**Aim of the task**
Set down each record exactly as written.

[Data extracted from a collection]
----------

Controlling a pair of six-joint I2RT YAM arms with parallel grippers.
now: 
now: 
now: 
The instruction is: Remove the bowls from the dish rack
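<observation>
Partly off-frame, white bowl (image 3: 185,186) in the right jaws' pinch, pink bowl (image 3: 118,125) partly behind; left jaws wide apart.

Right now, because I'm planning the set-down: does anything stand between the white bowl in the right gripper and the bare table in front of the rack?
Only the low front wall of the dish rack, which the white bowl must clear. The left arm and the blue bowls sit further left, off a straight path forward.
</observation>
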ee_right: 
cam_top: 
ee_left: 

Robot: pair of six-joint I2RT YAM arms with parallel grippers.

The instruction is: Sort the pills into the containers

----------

**Result for this task**
Controlling a pair of six-joint I2RT YAM arms with parallel grippers.
now: 
now: 
now: 
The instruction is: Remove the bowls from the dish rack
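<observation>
Partly off-frame, white bowl (image 3: 185,186) in the right jaws' pinch, pink bowl (image 3: 118,125) partly behind; left jaws wide apart.

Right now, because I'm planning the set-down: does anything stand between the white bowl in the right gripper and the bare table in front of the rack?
Only the low front wall of the dish rack, which the white bowl must clear. The left arm and the blue bowls sit further left, off a straight path forward.
</observation>
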ee_right: 
cam_top: 
ee_left: 

Robot: pair of six-joint I2RT YAM arms with parallel grippers.

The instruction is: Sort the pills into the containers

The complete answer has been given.